MIPC has supported the Transition Project internationally, and has supported a Maltese arm of

the data collection project

The Transition Project uses the standard classification for primary care, the International Classification of Primary Care (ICPC), which is designed for the capture of primary care data and is published by the world organisation of family doctors (Wonca) and included in the World Health Organisation’s International Family of Classifications (WHO-FIC).
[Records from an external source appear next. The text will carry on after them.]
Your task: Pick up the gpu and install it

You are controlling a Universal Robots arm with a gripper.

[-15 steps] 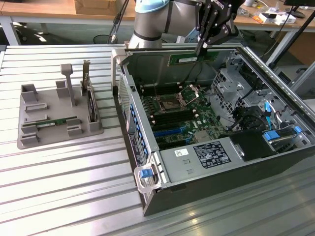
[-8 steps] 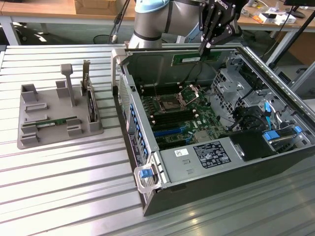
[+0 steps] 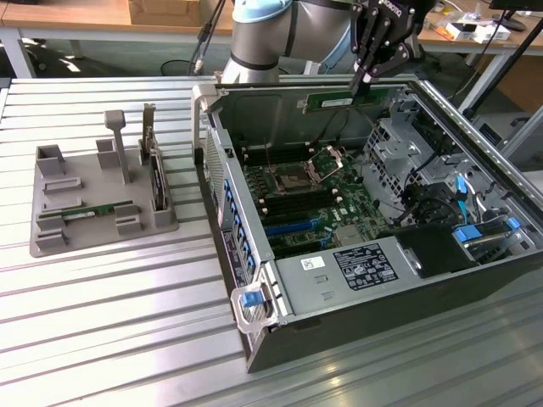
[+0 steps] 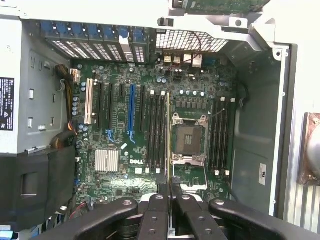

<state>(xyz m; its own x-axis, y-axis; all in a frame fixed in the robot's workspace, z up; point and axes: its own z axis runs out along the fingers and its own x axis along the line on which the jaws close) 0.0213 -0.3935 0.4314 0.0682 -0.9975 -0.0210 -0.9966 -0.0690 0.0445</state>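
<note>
Ribbed aluminium tabletop (image 3: pixel 102 322) carried the whole job when I looked in: a grey fixture tray (image 3: pixel 51 242) toward the exterior view's left and an open desktop case (image 3: pixel 382 314) beside it. The gripper (image 3: pixel 365 83) hung over the open case with its jaws clenched on the gpu (image 3: pixel 339 102), the long green stick, well above the motherboard (image 3: pixel 297 199). In the wrist view I saw that stick edge-on as a thin pale line (image 4: pixel 167 140) running out from between the fingertips of the gripper (image 4: pixel 168 186). It lay roughly parallel to the memory slots (image 4: pixel 156 130), next to the CPU socket (image 4: pixel 188 140). A second green stick (image 3: pixel 100 209) lay flat in the tray, near a dark upright expansion card (image 3: pixel 157 182).

I judged the part to be very light and stiff along its length, yet thin enough to crack or flex if twisted. Its flat faces looked smooth, so a pinch there would depend on steady pressure. The hold seemed to sit on the two faces near the upper long edge, somewhat off the middle toward the exterior view's right. I reckoned that left the longer end free to droop or swing. To my eye the best purchase was across the faces close to mid-length, clear of the contact edge underneath.
</note>
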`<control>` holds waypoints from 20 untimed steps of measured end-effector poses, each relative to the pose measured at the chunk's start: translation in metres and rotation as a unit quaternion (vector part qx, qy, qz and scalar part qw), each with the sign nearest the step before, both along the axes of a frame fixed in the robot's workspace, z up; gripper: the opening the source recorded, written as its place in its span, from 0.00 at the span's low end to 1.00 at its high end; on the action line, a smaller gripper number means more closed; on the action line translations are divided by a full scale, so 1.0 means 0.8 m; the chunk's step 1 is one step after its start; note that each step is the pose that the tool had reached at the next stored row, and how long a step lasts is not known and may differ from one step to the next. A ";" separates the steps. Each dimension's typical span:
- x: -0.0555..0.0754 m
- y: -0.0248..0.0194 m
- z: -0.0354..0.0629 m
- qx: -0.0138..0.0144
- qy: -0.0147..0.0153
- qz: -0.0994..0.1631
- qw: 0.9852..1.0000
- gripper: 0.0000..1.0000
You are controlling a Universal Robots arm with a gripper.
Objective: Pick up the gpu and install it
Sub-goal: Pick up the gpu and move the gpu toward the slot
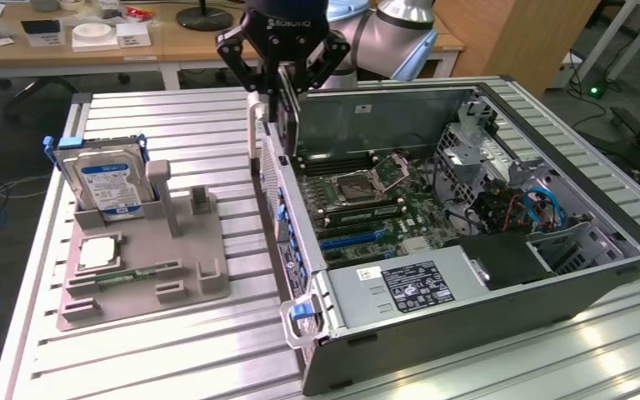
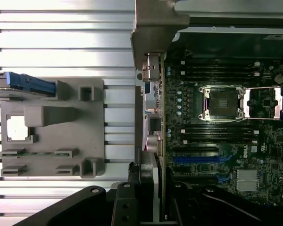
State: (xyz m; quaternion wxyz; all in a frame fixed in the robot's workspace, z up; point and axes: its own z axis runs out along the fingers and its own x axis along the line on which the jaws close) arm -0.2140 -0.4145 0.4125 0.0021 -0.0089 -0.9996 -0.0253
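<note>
My gripper point(image 1: 283, 77) is shut on the gpu point(image 1: 287, 117), a thin black card hanging edge-down with its pale metal bracket point(image 1: 257, 125) toward the exterior view's left. The card hangs above the near wall of the open computer case point(image 1: 587, 275), over the edge of the motherboard point(image 1: 370, 196). In the wrist view the gpu point(image 2: 146, 181) is seen edge-on between my fingers point(image 2: 126, 202), beside the blue expansion slots point(image 2: 198, 159). The same blue slots point(image 1: 348, 237) lie lower on the board in the exterior view.
A grey fixture tray point(image 1: 192, 283) on the slatted table holds a silver blue-labelled hard drive point(image 1: 103, 179), a processor chip point(image 1: 96, 252) and a green memory stick point(image 1: 131, 273). Inside the case are the CPU socket point(image 1: 356, 181), a power supply point(image 1: 409, 287) and blue cables point(image 1: 542, 208).
</note>
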 end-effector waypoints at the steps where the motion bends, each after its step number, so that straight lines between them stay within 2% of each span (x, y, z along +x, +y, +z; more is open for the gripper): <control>1: 0.001 0.0000 0.000 0.000 0.000 0.000 1.000 0.28; 20: 0.014 0.0000 0.000 0.000 0.000 0.000 1.000 0.28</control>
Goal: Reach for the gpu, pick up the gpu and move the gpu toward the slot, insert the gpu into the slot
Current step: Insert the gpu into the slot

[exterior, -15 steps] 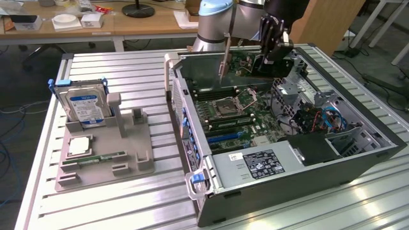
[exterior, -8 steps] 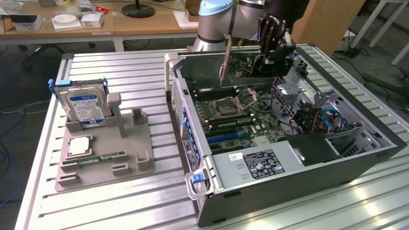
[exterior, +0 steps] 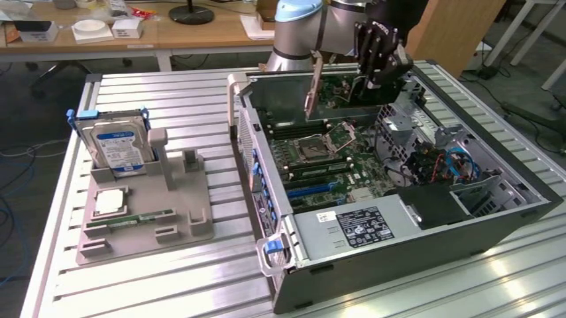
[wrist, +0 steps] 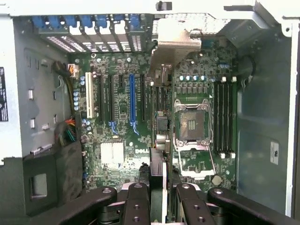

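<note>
- Exterior view: the gripper [exterior: 380, 79] is clenched on the gpu [exterior: 339, 89], holding it upright above the open computer case [exterior: 495, 218], likely so it can drop straight in.
- Wrist view: the blue slot [wrist: 131, 101] lies just aside of the card's line.

We count one gpu [exterior: 338, 89], one blue slot [wrist: 132, 101], one hard drive [exterior: 119, 142], one memory stick [exterior: 142, 217], one processor socket [wrist: 192, 124] and one open computer case [exterior: 398, 265].

A ribbed metal table [exterior: 177, 99] carries two things. A grey holder [exterior: 190, 228] sits at the exterior view's left. An open computer case [exterior: 398, 258] lies near it, rightward.
</note>
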Controlling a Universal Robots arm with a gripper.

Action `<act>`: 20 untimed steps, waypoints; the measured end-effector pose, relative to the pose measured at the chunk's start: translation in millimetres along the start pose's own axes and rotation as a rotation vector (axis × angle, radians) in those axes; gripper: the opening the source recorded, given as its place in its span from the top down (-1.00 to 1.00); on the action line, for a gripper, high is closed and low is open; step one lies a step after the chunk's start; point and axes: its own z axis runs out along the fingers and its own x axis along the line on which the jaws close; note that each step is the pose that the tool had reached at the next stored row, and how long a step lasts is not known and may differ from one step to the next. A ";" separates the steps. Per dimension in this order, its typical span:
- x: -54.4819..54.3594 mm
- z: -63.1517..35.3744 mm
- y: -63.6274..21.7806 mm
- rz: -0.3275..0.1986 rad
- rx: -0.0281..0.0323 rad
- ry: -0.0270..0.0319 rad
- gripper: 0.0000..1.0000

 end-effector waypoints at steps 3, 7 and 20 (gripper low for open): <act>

ICPC allows capture of all elements of the doctor-patient encounter, i.e. the patient’s reason for encounter (RfE), the doctor’s interventions and the diagnostic label of the episode of care (EoC).

Data

The public-domain EMR TransHis (www.transitieproject.nl ), designed for use with the International Classification of Primary Care (Wonca International Classification Committee, 1998), was used to collect data from participating family doctors (FDs) who recorded details (reason/s for encounter, diagnosis/es and intervention/s) of all their patient contacts in an episode of care structure using ICPC. Reasons for encounter presented by the patient, all FD interventions, and the diagnostic labels recorded for each encounter were classified with ICPC (ICPC-2-E in Malta and Serbia, ICPC-1 in the Netherlands). All prescriptions were coded with the Anatomical Therapeutic and Chemical (ATC, 2003) and ICPC drug classifications (including information on prescribed defined daily doses (DDDs). All encounter data (face to face encounters in the office and at home, telephone consultations, repeat prescriptions, etc.) were analysed to obtain complete data on incidence and prevalence, including patients presenting for a repeat prescription only.

Data collection

Doctors recording data for the Transition Project (www.transitieproject.nl ) were trained to record RfEs according to the definitions above, reflecting the patient’s understanding as expressed during the consultation. Symptoms elicited during history-taking (i.e. history of the presenting complaint) were recorded in a separate cell in the EPR Transhis, and were not used for the analyses in this study.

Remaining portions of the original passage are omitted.